Task goal:
Leave out the images and return all the data word for word.

________

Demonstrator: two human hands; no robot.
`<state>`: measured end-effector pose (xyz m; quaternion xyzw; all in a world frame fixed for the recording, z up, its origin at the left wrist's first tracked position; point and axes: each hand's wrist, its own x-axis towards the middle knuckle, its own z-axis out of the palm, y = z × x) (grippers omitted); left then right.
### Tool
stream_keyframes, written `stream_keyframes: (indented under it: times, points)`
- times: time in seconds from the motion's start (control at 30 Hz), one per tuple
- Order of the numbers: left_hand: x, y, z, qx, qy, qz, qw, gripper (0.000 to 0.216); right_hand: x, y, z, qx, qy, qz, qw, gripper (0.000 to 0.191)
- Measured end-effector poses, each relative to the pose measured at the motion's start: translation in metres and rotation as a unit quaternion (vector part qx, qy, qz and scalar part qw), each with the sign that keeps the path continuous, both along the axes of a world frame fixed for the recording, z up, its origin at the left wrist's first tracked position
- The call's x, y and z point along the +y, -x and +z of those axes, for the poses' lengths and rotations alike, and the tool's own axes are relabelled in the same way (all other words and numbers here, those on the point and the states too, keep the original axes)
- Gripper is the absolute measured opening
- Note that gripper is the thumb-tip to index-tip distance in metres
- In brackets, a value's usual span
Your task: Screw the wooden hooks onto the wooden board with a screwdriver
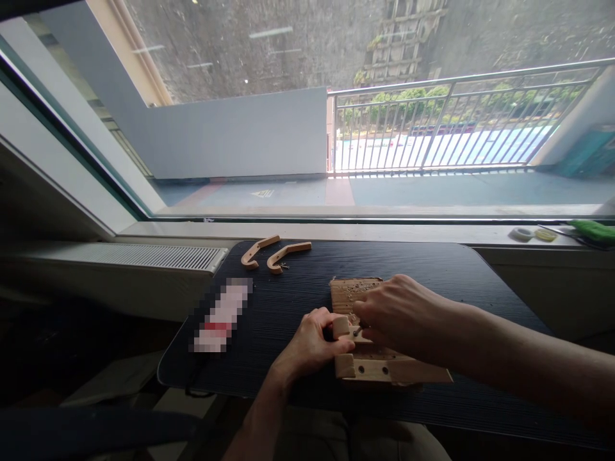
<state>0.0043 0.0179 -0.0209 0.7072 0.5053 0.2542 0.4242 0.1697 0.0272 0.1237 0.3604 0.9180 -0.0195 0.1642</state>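
We have our left hand [317, 340] at the left end of one hook [341, 327], its grip closed around it, over the board [343, 294] on the counter [283, 301]. Our right hand [384, 312] bends over the screw [356, 331] standing in that hook; its fingers are curled, but we cannot tell whether its grip holds anything. Just nearer us lies a second hook [372, 369]. Two more hooks [298, 247] lie well apart, near the far edge.

A metal railing [438, 125] stands outside, beyond the white sill [384, 233].
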Motion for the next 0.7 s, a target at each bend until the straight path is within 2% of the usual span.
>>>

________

Expected answer:
Demonstrator: two human hands; no robot.
`<state>`: measured end-effector pose (xyz m; quaternion xyzw; all in a world frame fixed for the recording, z up, its origin at the left wrist's first tracked position; point and axes: each hand's wrist, its own x-axis towards the middle knuckle, its own z-axis out of the palm, y = z × x) (grippers omitted); left then right.
### Tool
stream_keyframes, written `stream_keyframes: (indented under it: times, points)`
- times: time in seconds from the motion's start (control at 30 Hz), one per tuple
- Order of the numbers: left_hand: x, y, z, qx, qy, qz, qw, gripper (0.000 to 0.216); right_hand: x, y, z, qx, qy, qz, qw, gripper (0.000 to 0.191)
- Measured end-effector poses, each relative to the pose measured at the motion's start: translation in metres and rotation as a unit quaternion (vector part qx, qy, qz and scalar part qw), each with the sign that keeps the path continuous, both along the axes of a world frame fixed for the recording, z up, its origin at the left wrist's first tracked position
- The call's x, y and z point along the +y, -x and +z of those axes, for the poses' lengths and rotations alike, and the tool's own axes are relabelled in the same way (all other words and numbers here, those on the point and the states too, keep the original axes)
- Gripper is the absolute measured opening
- Note that gripper is the thumb-tip to index-tip distance in metres
- In brackets, a value's usual span
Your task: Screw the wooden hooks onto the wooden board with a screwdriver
<state>0.0043 0.0179 -0.0209 0.7072 0.5053 0.2542 0.4242 0.1697 0.0272 0.1237 0.3604 0.9180 -0.0195 0.1642</state>
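We have our left hand [317, 340] at the left end of one hook [341, 327], its grip closed around it, over the board [343, 294] on the counter [283, 301]. Our right hand [384, 312] bends over the screw [356, 331] standing in that hook; its fingers are curled, but we cannot tell whether its grip holds anything. Just nearer us lies a second hook [372, 369]. Two more hooks [298, 247] lie well apart, near the far edge.

A metal railing [438, 125] stands outside, beyond the white sill [384, 233].
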Motion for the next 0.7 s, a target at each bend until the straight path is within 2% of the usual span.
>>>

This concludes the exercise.